На палубе сильно похолодало, стало даже сыро от долетавших сюда клочьев пены, и стюард начал складывать шезлонги. Океан гудел куда громче, чем прежде, да еще стук целлулоидного шарика о стол для пинг-понга на нижней палубе — тик-так, тик-так! Потом закат солнца. Меня знобило. Когда я направился в каюту, чтобы надеть плащ, мне снова пришлось пройти через застекленную палубу; я подал ей упавший шарик как бы невзначай, не навязываясь, она коротко поблагодарила по-английски (вообще-то она говорила по-немецки); вскоре раздался удар гонга: обед первой очереди.

Первый день близился к концу.

Когда я шел из каюты уже в плаще и с кинокамерой, чтобы заснять закат, обе ракетки для пинг-понга лежали на зеленом столе.
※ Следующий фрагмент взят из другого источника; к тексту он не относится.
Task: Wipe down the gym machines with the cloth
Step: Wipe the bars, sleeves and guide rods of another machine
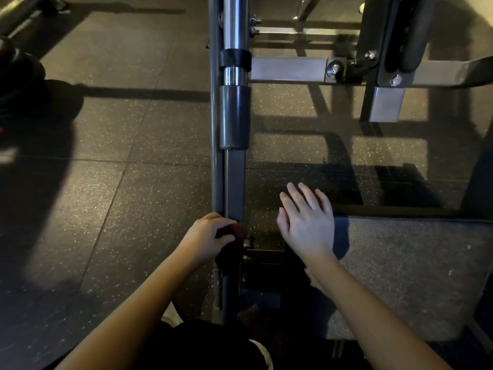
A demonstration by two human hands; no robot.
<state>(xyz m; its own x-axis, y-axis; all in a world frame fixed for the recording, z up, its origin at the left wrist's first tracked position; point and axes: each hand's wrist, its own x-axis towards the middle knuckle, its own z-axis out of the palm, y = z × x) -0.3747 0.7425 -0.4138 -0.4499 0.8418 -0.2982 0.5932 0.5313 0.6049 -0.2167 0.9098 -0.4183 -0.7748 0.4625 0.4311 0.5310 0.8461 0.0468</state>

Я ничего не подозревал, не мог подозревать, это легко доказать, но что от этого меняется? Я погубил своего ребенка, и исправить уже ничего нельзя. Да и к чему все рассказывать? Я не был влюблен в девочку с рыжеватым конским хвостом, просто она почему-то привлекла мое внимание, вот и все. Как я мог предположить, что она моя дочь, раз я не знал, что я отец? При чем тут судьба? Я не был влюблен, напротив, как только мы с ней заговорили, она показалась мне более чужой, чем любая другая девушка, и лишь в силу неправдоподобной случайности мы вообще заговорили друг с другом, моя дочь и я. С тем же успехом мы могли молча пройти мимо. При чем тут судьба? Все могло бы сложиться совсем иначе.


Уже в первый день, вечером, после того как я отснял заход солнца, мы с ней играли в пинг-понг — в первый и последний раз. Разговаривать было трудно: я уже почти забыл, что человек может быть таким молодым. Сперва я объяснял ей устройство моей кинокамеры, но ей было скучно слушать все, что я говорил. С пинг-понгом дело у меня пошло лучше, чем я ожидал, ведь я не играл уж бог весть сколько лет. Только подача у нее была более резкая, и она ловко гасила. Раньше я тоже умел гасить, но теперь мне не хватало тренировки, да и реакция стала слишком замедленная. Она пыталась всякий раз гасить, но не всегда ей это удавалось; я оборонялся как мог. В пинг-понге главное — это верить в свои силы, вот и все. Я был не так уж стар, как эта девчонка предполагала, она явно рассчитывала расправиться со мной с сухим счетом, но это у нее не получалось — постепенно я сообразил, как надо принимать ее подачу. Впрочем, ей, наверно, все же было скучно со мной. Ее прежний партнер, молокосос с усиками, играл, конечно, куда более лихо. Вскоре я стал красный как рак, потому что мне все время приходилось нагибаться за шариками, но и ей стало жарко — пришлось снова снять шерстяную кофточку и даже засучить рукава блузки, чтобы меня обыграть; нетерпеливым движением откинула она на спину свой рыжеватый конский хвост. Когда появился ее друг с усиками и, засунув руки в карманы, приготовился глазеть — видно, ему захотелось посмеяться, — я тут же кончил игру и положил ракетку; она поблагодарила меня, но не предложила доиграть партию до конца; я тоже поблагодарил и взял свою куртку.

Бегать за ней я не собирался.

Я разговаривал с разными людьми, больше всего с мистером Левином — не с одной только Сабет, — даже со старыми девами, которые сидели со мной за одним столом, стенографистками из Кливленда, считавшими своим долгом увидеть Европу, и с американским проповедником — баптистом из Чикаго, что, впрочем, не мешало ему быть славным малым.

Я не привык ничего не делать.

Перед тем как лечь спать, я каждый вечер гулял по всем палубам. Один. Когда я ее случайно встретил в темноте — рука об руку с ее другом, игроком в пинг-понг, — она сделала вид, будто не замечает меня; словно мне ни в коем случае нельзя было знать, что она влюблена.